We can’t think of Chang and Eng Bunker as separate any more than they could. These were the original twins from Siam after all who, born 200 years ago in 1811, gave all conjoined twins their euphemism. We can’t think of them apart, but neither can we think of them as one without being seized with dread. We think, no way in hell could I have lived my life that way. Perhaps we would have chosen early death. Suffice it to say, a life in which the most basic bodily functions are shared — walking, defecating, having sex with your wife — is so inconceivable to the unjoined person, one might as well imagine living in a two-dimensional universe. It seems impossible that Eng and Chang Bunker managed to construct real lives out of their impossible situation. That each brother would fall in love and marry. That, between them, they would father 21 children, run separate households, become gentlemen farmers. That they had distinct personalities, distinct interests and cares and still carried on as one. And so, because they lived and thrived, the remarkable tale of the Siamese twins gets told again and again.
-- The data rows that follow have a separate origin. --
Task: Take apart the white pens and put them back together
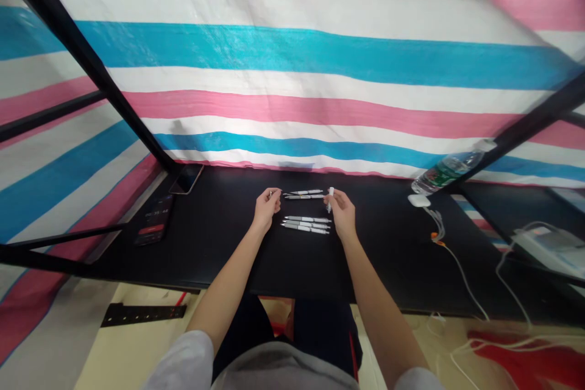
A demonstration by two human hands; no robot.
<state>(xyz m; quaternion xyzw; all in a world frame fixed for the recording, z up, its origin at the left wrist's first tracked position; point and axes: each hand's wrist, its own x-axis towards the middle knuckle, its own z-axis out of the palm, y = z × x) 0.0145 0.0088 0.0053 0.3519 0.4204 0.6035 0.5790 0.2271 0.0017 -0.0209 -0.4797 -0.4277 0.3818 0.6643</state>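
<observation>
My right hand (342,210) pinches a white pen barrel (331,195), held upright near the right ends of the back pens. My left hand (267,207) is closed in a pinch at the left of those pens; a small bit shows at its fingertips, too small to name. Between the hands, two white and grey pens (304,196) lie side by side on the black table (301,268). Closer to me, a group of three similar pens (306,225) lies with the tips pointing left.
A phone with a lit screen (155,219) and a second dark device (187,179) lie at the left. On the right are a plastic bottle (448,170), a white charger (419,200) and cables (464,277). A striped sheet (292,103) hangs behind, with black frame bars (105,73).
</observation>
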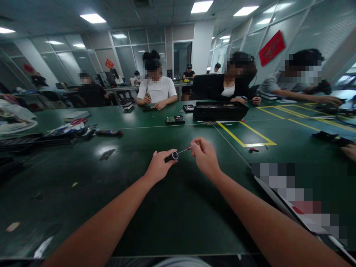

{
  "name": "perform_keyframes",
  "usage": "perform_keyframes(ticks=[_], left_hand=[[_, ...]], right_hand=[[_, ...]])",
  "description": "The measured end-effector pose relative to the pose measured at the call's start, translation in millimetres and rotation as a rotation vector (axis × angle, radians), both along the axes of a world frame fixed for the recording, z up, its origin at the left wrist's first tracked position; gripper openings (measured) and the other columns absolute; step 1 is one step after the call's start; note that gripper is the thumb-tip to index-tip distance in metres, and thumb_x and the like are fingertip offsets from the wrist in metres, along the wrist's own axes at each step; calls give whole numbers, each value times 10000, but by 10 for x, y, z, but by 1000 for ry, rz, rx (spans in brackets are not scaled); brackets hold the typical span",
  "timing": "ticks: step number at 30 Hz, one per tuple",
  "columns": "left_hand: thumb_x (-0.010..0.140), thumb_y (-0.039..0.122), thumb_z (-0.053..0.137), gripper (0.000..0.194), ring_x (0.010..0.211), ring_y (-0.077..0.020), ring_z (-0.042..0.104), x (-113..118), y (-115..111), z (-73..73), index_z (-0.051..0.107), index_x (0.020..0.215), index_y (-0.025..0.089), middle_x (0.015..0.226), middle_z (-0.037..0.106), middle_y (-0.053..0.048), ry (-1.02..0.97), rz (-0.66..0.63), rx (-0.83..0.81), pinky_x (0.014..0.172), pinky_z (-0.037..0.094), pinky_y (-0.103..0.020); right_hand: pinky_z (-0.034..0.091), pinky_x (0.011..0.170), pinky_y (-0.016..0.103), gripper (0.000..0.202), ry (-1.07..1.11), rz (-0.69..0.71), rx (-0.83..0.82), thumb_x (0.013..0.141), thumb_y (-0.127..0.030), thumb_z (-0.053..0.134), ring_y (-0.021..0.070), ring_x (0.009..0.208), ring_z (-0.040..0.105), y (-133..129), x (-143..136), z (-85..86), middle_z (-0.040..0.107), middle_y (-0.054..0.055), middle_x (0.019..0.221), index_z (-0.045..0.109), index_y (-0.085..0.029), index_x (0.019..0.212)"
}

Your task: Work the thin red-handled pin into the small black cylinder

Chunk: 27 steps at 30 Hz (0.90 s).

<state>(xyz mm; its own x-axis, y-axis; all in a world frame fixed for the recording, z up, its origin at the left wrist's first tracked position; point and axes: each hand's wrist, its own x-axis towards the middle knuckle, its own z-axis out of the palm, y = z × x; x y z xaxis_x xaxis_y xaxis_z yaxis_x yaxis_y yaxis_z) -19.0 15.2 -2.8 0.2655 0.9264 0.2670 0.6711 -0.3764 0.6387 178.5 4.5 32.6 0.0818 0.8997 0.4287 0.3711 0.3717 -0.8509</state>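
Observation:
My left hand point(160, 164) is closed round a small black cylindrical part point(174, 155) with a silvery ring on its end, which faces right. My right hand point(204, 154) pinches a thin screwdriver point(183, 150) by its reddish handle. The metal shaft points left, and its tip is at or close to the ring; whether they touch is too small to tell. Both hands are just above the green table point(178, 207), near its middle.
Ahead lie a circuit board point(175, 119) and a long black tray point(221, 111). Tools and a dark pen-like item point(108, 132) are at the left. Yellow tape point(260, 144) marks the right side. Several people sit across the table.

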Motion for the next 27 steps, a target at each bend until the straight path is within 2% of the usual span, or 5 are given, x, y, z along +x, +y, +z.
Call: perform_keyframes(ticks=[3, 8, 19, 24, 27], left_hand=[[901, 285, 674, 394, 1237, -285, 571, -4, 10, -37, 640, 1288, 352, 1280, 683, -39, 19, -16, 14, 1178, 146, -670], [905, 295, 672, 402, 1223, -282, 576, -24, 18, -43, 634, 1303, 333, 1295, 679, -41, 7, 5, 46, 1170, 229, -617], [904, 292, 662, 403, 1128, -280, 604, -30, 16, 20, 640, 1306, 307, 1255, 694, -50, 27, 50, 58, 1081, 383, -526], [928, 271, 629, 450, 1220, -266, 564, -67, 42, 4, 580, 1371, 330, 1294, 668, -45, 55, -10, 104, 1185, 221, -601], [928, 258, 627, 435, 1233, -272, 552, -72, 67, -22, 590, 1356, 323, 1275, 673, -47, 88, -26, 76, 1185, 180, -636]], right_hand=[[386, 596, 319, 337, -67, -31, 9, 969, -481, 474, 178, 607, 566, 1, -14, -18, 622, 6, 672, 625, -217, 824], [421, 670, 323, 243, -33, 24, 9, 975, -356, 443, 195, 726, 612, 22, -10, -48, 677, 15, 816, 621, -227, 1080], [460, 703, 341, 230, 83, -23, -10, 955, -415, 486, 205, 766, 625, 20, -71, -79, 681, 40, 857, 593, -221, 1014], [474, 603, 350, 336, 375, -119, -204, 954, -507, 440, 215, 688, 602, 172, -19, -187, 626, 39, 746, 582, -229, 827], [452, 609, 353, 338, 291, -237, -137, 964, -512, 434, 224, 729, 604, 191, 10, -191, 642, 52, 791, 571, -240, 817]])
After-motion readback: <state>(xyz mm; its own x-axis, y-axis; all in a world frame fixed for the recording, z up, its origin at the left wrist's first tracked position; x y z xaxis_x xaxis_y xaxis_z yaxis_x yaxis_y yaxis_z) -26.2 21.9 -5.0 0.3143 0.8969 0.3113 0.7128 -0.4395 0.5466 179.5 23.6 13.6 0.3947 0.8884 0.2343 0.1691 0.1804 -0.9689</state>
Chang and Eng underwent countless medical examinations over the course of their lives, always with the purpose of trying to figure out just how connected they were. Most doctors came up with the same conclusion: If they separated, Chang and Eng would likely have died. More serious, separation might have left only one survivor. This last possibility, no matter the unintentionally shared drunks and illnesses, was unthinkable for the Bunker brothers. Theirs was a life shared, independent but together, and that was that. To separate would have meant to completely rethink that life. To separate, Eng and Chang Bunker would have had to believe that the only thing holding them together was some cartilage and skin at the torso (skin and two complete livers that were fused — one can visit this esteemed double liver at the Mütter Museum in Philadelphia). Some say Eng died of fright, but who can say what scared him the most? Death, surely. Maybe he thought he would be lonely without Chang, or feared the operation that would remove his dead brother from him like an old bunion. But maybe he feared that, even if he survived, he would not be Eng without Chang.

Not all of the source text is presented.